◆ What to work on: Could you please return each line of the data that has the word "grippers"?
((
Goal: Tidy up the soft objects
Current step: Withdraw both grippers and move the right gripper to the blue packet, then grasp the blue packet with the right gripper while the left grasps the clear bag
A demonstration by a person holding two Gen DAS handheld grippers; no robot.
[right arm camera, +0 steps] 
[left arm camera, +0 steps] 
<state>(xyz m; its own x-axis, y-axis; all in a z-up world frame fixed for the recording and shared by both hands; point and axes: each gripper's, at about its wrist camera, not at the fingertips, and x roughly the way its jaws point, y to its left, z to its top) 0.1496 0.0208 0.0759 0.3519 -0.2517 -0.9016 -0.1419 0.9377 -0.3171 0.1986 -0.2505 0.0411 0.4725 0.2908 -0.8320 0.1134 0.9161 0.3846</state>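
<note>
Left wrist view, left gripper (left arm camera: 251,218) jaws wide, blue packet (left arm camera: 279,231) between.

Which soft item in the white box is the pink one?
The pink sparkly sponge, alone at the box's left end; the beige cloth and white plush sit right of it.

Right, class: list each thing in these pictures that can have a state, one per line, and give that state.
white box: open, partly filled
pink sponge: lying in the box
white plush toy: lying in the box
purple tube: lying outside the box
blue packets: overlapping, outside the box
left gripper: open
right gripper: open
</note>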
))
◆ Completed task:
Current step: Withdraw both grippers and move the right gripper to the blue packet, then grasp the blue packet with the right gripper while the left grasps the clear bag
A demonstration by a person holding two Gen DAS handheld grippers; no robot.

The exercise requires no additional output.